WHAT YOU NEED TO DO:
Output the first line below and each one after it, exactly, up to and including the line holding "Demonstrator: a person". Pictures should not be copied.

────────────────────

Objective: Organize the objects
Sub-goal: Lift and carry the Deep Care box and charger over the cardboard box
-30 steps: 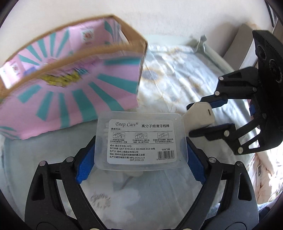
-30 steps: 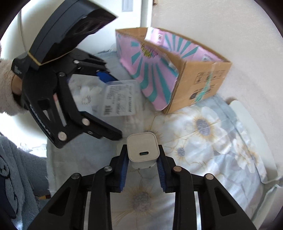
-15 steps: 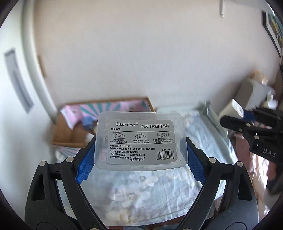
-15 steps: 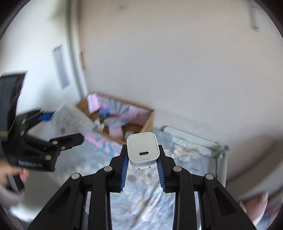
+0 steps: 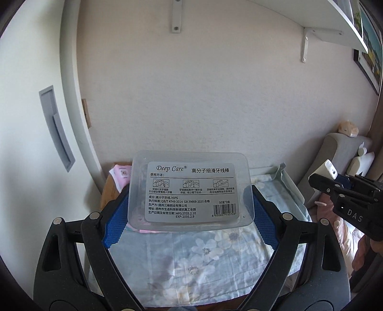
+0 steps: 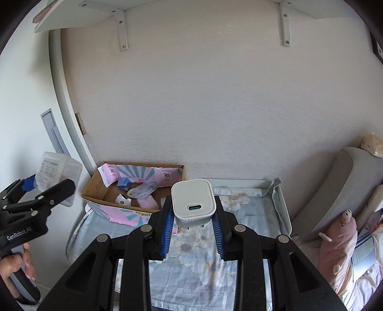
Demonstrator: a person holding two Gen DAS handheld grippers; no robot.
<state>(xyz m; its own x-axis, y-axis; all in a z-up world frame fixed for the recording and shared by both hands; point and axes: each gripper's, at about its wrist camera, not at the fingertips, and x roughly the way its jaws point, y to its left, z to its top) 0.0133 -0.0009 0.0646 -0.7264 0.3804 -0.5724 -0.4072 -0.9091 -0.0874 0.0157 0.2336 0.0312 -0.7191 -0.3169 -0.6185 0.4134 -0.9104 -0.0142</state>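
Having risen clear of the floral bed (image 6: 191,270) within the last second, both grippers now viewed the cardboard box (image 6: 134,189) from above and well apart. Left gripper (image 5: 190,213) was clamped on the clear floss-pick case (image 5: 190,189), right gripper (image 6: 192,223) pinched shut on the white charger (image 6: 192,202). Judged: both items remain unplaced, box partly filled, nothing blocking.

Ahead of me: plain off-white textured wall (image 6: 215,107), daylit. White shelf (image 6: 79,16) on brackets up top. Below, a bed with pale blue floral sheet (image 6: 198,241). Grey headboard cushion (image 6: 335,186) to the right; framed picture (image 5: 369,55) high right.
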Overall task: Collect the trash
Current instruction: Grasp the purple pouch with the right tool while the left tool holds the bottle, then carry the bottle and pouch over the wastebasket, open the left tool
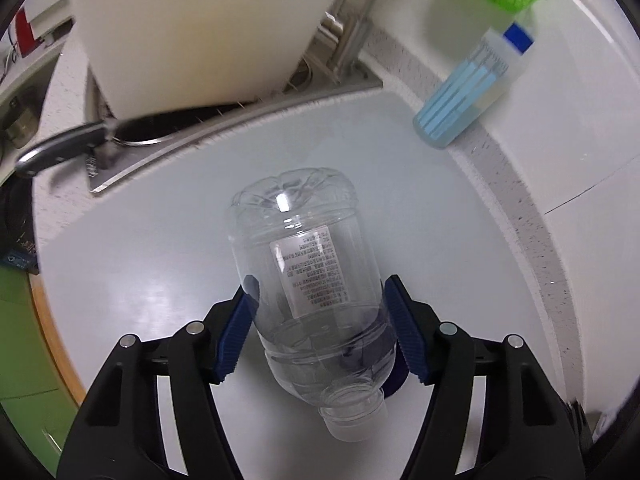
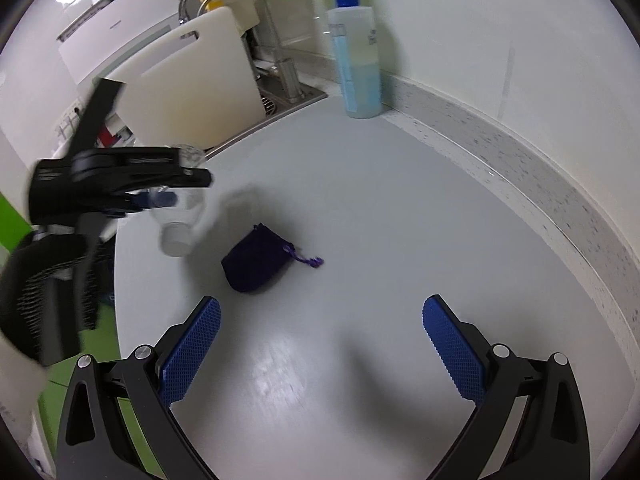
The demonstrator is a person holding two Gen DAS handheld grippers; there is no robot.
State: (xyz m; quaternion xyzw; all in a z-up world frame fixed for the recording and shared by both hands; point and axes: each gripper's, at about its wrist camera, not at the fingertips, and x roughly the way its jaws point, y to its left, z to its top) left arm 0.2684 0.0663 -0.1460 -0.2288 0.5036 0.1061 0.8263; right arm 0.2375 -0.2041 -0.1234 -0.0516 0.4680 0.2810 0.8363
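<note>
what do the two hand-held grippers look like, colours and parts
Both match. The left hand-held gripper and the right hand-held gripper have matte black linkage arms with cut-out slots, round silver pivot pins, and blue textured finger pads. No cables, markings or sleeves are visible.

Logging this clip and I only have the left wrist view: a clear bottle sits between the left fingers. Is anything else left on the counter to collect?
Observer: Yes. A dark purple pouch with a drawstring lies on the counter, ahead of the right gripper.
Operator: Is the right gripper holding anything?
Observer: No. Its jaws stand wide open with only bare counter between them.
Operator: Is the bottle resting on the counter?
Observer: No. From the right wrist, the left gripper holds the bottle in the air, neck pointing down, by the counter's left edge.
</note>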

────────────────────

REPLY TO THE EXERCISE:
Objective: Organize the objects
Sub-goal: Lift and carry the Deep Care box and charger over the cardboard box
-30 steps: 
-30 steps: 
-15 steps: 
-15 steps: 
+0 steps: 
+0 steps: 
Demonstrator: a person holding two Gen DAS handheld grippers; no robot.

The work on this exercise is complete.